Le projet, qu’il s’agisse d’une restauration ou d’une nouvelle construction, doit évidemment répondre aux qualités techniques requises. Cependant, en sus de ces contraintes, dictées non seulement par la loi, mais aussi par les exigences du climat et du territoire, il doit également respecter les désidératas du client et la nature environnante et être vibrant, intelligent, original, mais facile à comprendre… il doit marquer nettement son époque et l’évolution du paysage dans lequel il s’insère, sans céder à la précipitation et à l’appât commercial.

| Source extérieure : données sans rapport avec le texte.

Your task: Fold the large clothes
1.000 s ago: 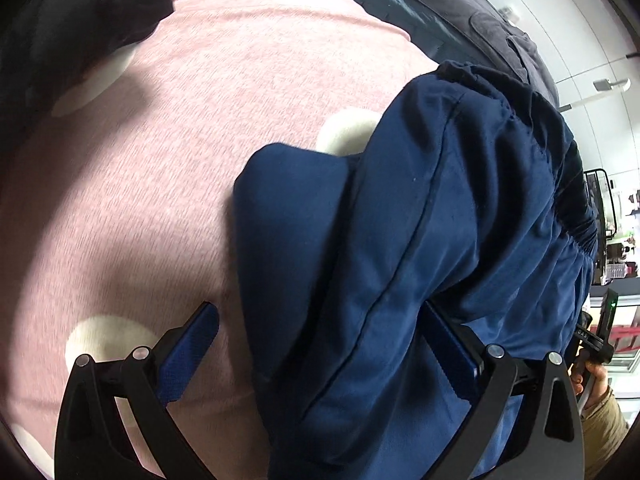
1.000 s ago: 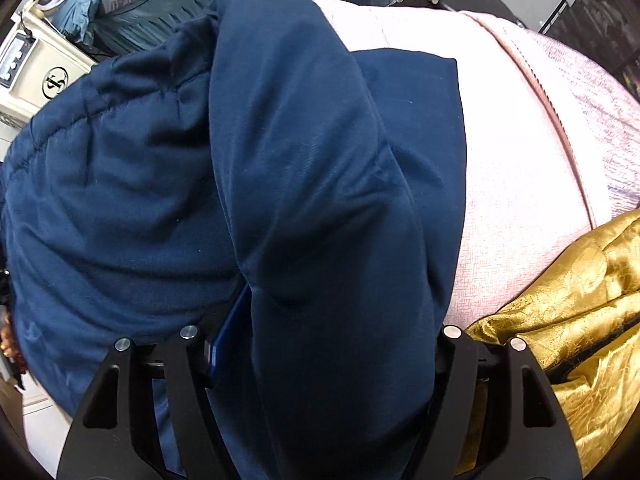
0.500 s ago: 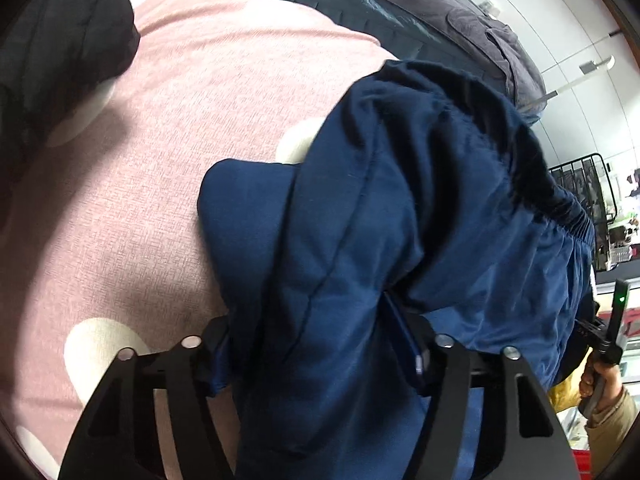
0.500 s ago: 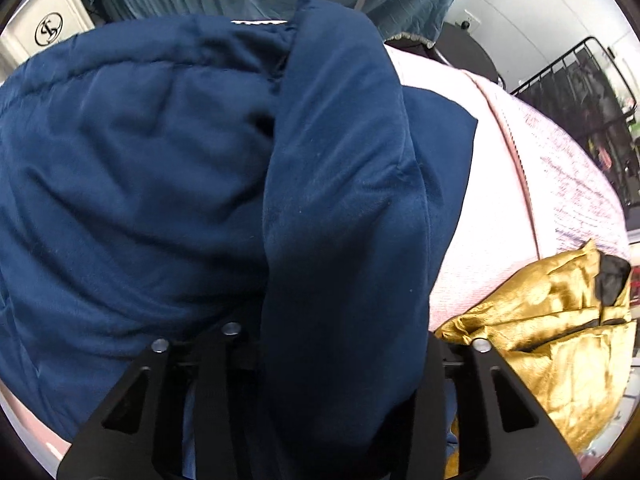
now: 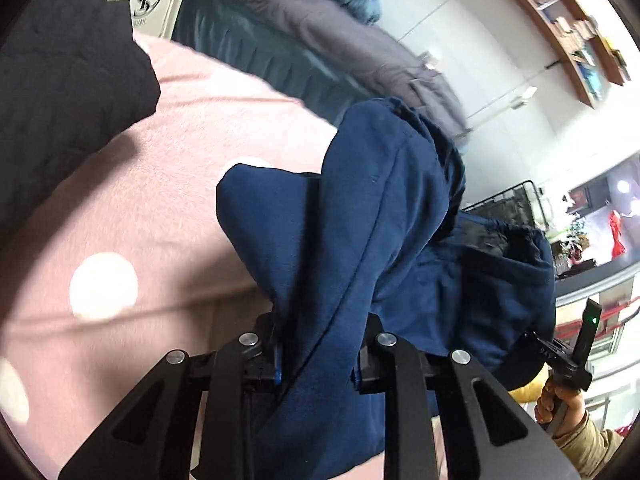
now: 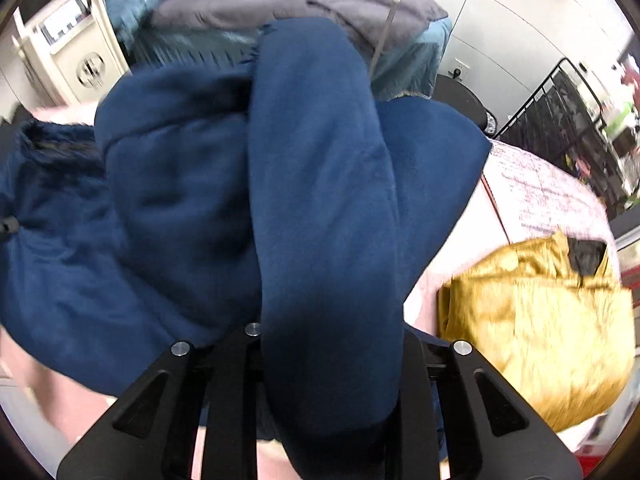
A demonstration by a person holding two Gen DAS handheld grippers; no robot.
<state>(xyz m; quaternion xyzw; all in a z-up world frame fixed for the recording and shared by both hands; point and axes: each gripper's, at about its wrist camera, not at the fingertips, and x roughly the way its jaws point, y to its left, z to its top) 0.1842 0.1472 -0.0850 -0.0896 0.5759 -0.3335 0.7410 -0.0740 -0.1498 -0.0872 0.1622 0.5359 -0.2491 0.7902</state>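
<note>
A: How are the jaws set?

B: Both have just been closing, and cloth is caught in each. The left gripper (image 5: 320, 354) is clamped on a thick fold of the navy garment (image 5: 360, 248), the fabric bunched between its pads. The right gripper (image 6: 332, 360) is clamped on another fold of the same garment (image 6: 320, 184), which drapes over the jaws and hides the pads.

A: Where is the garment held?

B: It is lifted between the 2 grippers above the pink spotted bedcover (image 5: 120, 208), with its lower part apparently trailing toward the cover.

A: How should this step be done well?

B: The 2 grips are best kept level and drawn apart, so the cloth hangs flat before it is laid down. Thick bunches can slip, so a firm pinch is advised.

A: And the materials?

B: The navy cloth appears soft, matte and fleecy, with a stitched seam and a gathered, elasticated edge (image 5: 432, 132). The cover looks like a fine knit with pale round dots. Beside it a gold garment (image 6: 532, 320), shiny and crumpled, is seen, and a dark quilted item (image 5: 68, 92) lies at the far corner.
</note>
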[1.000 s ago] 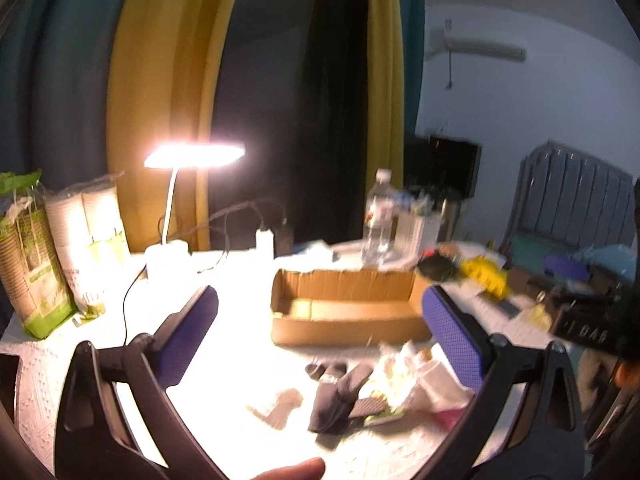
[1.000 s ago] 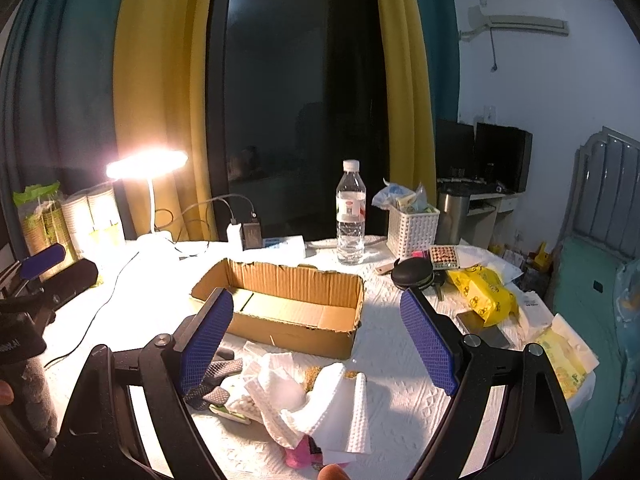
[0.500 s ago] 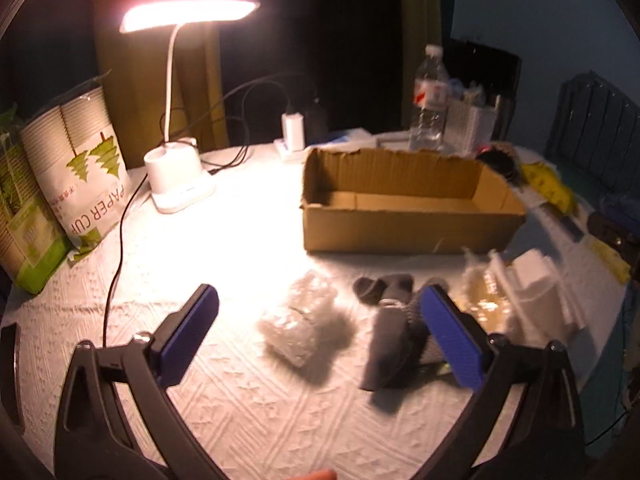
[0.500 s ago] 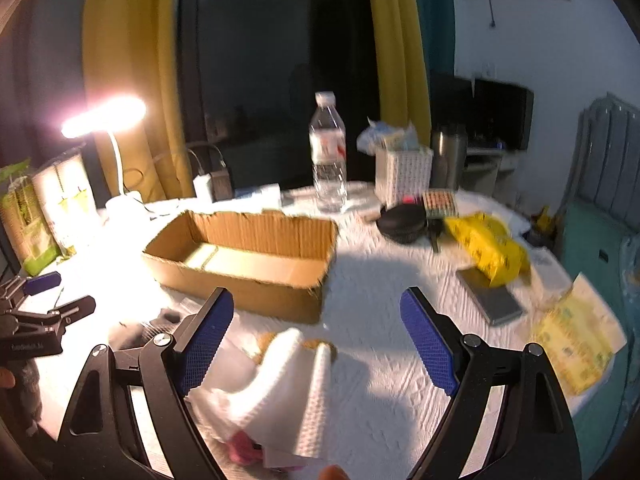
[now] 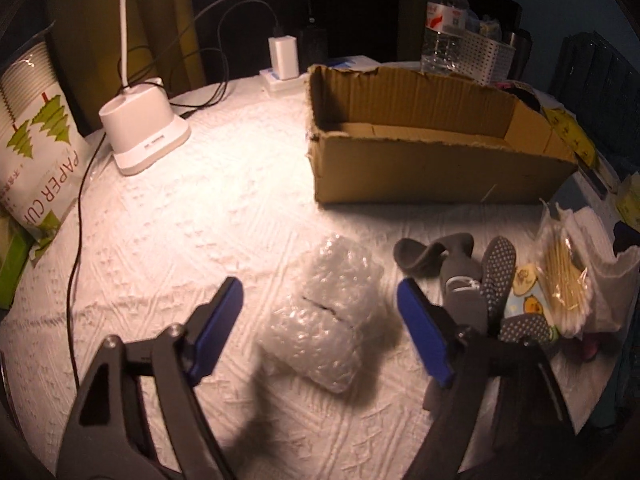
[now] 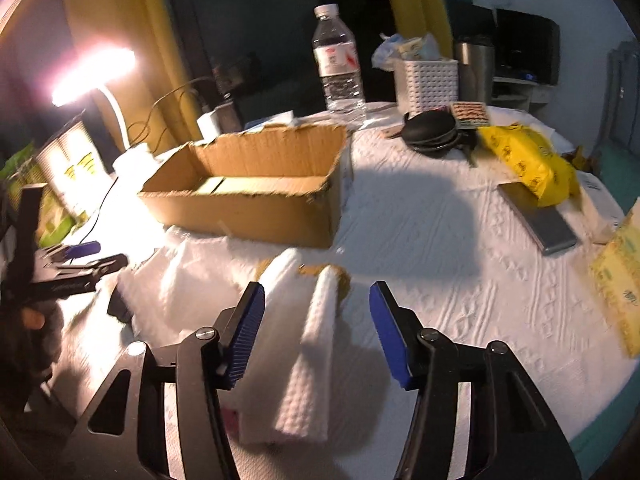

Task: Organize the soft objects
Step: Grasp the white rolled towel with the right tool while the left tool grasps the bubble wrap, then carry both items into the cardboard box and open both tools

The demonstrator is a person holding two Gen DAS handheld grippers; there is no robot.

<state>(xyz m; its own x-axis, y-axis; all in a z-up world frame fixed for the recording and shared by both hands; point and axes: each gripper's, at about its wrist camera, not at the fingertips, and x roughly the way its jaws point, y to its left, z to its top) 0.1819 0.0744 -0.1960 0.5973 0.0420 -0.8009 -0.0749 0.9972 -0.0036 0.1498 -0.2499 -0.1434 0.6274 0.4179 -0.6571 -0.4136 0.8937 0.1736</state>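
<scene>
- Bubble wrap (image 5: 326, 316) is lying on the white tablecloth (image 5: 192, 216) at the lower centre of the left view, framed between the blue pads of the left gripper (image 5: 320, 328), which are not touching it
- Both grippers have been dropping toward the table since a second ago, and the jaws of each have just been closing from fully spread to partly spread
- White folded cloth (image 6: 308, 344) is sitting between the pads of the right gripper (image 6: 318, 334) at the lower centre of the right view, with gaps showing on both sides, so nothing is being pinched yet
- Cardboard box (image 5: 432, 144) is waiting empty in the upper right of the left view, and grey socks (image 5: 460, 276) are lying at the right
- Judging from this, two pickups are starting, with the box as the likely target
</scene>
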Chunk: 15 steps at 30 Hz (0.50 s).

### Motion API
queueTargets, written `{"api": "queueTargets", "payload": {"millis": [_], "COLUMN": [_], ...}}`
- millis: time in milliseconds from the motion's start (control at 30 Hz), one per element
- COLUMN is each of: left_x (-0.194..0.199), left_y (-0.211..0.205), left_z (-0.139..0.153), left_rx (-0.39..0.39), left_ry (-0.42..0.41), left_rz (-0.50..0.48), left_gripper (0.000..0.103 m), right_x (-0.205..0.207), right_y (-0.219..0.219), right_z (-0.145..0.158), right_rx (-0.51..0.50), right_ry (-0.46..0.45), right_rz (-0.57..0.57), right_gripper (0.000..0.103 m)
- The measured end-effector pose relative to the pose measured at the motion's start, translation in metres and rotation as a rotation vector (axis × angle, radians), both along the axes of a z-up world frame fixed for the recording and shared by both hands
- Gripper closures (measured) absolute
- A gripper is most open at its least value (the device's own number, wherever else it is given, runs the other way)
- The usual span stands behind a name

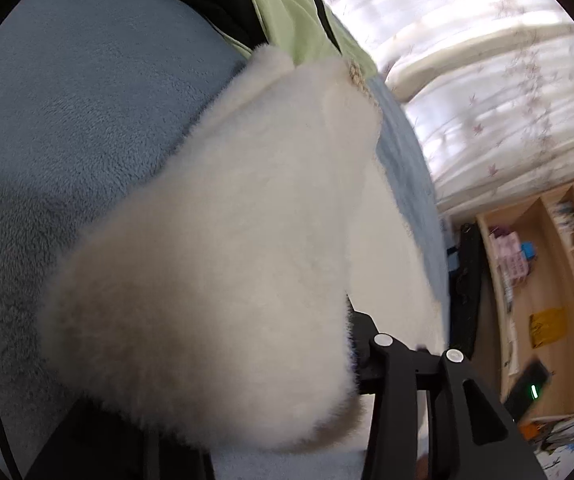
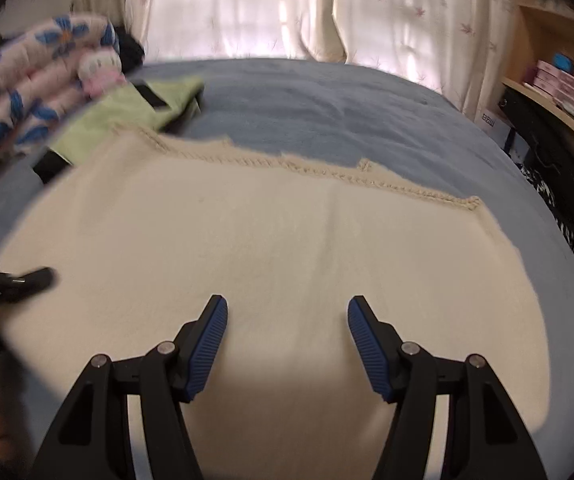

Temps, espace, calme, participation émotive, besoin d’un beau rêve…mais est-ce là des thèmes qui sont pris en compte lors de l’élaboration d’un projet ? Comprendre l’importance du territoire de montagne sans prétendre copier tout banalement le modèle citadin : le rôle du professionnel consiste à exprimer sa compétence et à valoriser le milieu, à comprendre et à respecter style de vie, histoire, culture. Il doit examiner la nature des matériaux et faire en sorte que le jugement qu’on portera, dans le futur, sur sa construction ne le fasse pas rougir de honte ! Il existe certainement un modèle de sauvegarde des zones alpines ; en général je crois qu’il est de règle de suivre les critères de bon sens qu’avaient déjà adoptés nos vieux. Avant tout, le respect de la nature… Et puis, si nous blanchissons le bois parce que nous avons découvert que de cette manière les pièces sont plus claires ou que nous posons les pierres à l’horizontale plutôt qu’à la verticale… la logique dit que chacun a ses propres rêves, de petits rêves privés que quelqu’un réalise d’une manière plus ou moins innovante : l’innovation consiste dans la recherche continuelle plutôt que dans l’introduction de nouveautés. Ce qui importe est l’authenticité, le respect de l’environnement et l’harmonie avec le milieu.